Pre-Mortem Analysis

IT Projects are big challenges. Despite the incredible collection of tools and platforms that have emerged during the last decade to simplify projects and reduce risk, 50% of surveyed companies responding to a 2013 questionnaire reported having an IT Project failure. For a variety of reasons, it is unlikely we can ever know how many projects really fail. Companies tend to not want to talk about things that didn’t go right, and as a result we’re left with an environment ripe for survivor bias which can make it look like getting a project successfully across the finish line is far easier than it actually is.

It’s impossible to completely protect your project from failure, but being open and honest about risks can help.

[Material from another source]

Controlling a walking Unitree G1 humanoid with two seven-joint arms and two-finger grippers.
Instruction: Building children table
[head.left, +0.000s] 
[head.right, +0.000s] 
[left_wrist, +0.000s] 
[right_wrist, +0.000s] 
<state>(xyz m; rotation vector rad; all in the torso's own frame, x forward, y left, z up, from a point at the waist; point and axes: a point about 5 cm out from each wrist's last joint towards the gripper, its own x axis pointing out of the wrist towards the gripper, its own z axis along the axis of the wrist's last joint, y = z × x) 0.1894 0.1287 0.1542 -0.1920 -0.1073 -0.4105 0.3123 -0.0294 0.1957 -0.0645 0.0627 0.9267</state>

I talked about that in our article on The Devil’s Advocate, but there is an exercise which your team can conduct which may help identify some of the hidden risks for your project.

Gary Klein, author of Sources of Power: How People Make Decisions, re-framed the risk-analysis phase of project planning into an exercise where the participants imagine that the project has already failed catastrophically. Now, from that perspective of an already failed effort, they are asked to describe what went wrong. Klein wrote about the process in Harvard Business Review, and it was also covered in detail in The Great Courses: The Art of Critical Decision Making. Here is a simplified list of the steps for the exercise:

  1. Identify the team members who will participate in the exercise.
  2. Ensure that all participants understand the goal of the exercise, which is to visualize the failure scenario in as much detail as possible — preferably with a detached and clinical perspective.
  3. Imagine the complete failure of the project. Visualize it in as much detail as possible.
  4. Collaboratively capture the process flow which led to failure(s).
  5. Categorize your failure scenarios and assign a probability that these scenarios would come true.
  6. Rank the scenarios by severity and by likelihood.
  7. If the project proceeds, can these failures be mitigated or prevented?
  8. Document learning from the exercise.
  9. At the end of the project, review the pre-mortem and compare with actual post-mortem results. Did you avoid project stumbling blocks due to the exercise?

Risk analysis should always be part of a project, but this exercise involves more than a mere academic look at the possible failure points. By forcing the participants to imagine the disaster has already happened, it puts them in a different thought-space to consider the problems and challenges to the project. The fear of failure is often a bigger pain point than actual failure, and by imagining you’re past that it may free up the imagination to consider factors which normally might be blocked or obscured. Pretending failure is not an option does not prepare one for the real challenges that can arise in projects like this, but the pre-mortem analysis exercise can be a path to accounting for these factors without getting bogged down in emotion.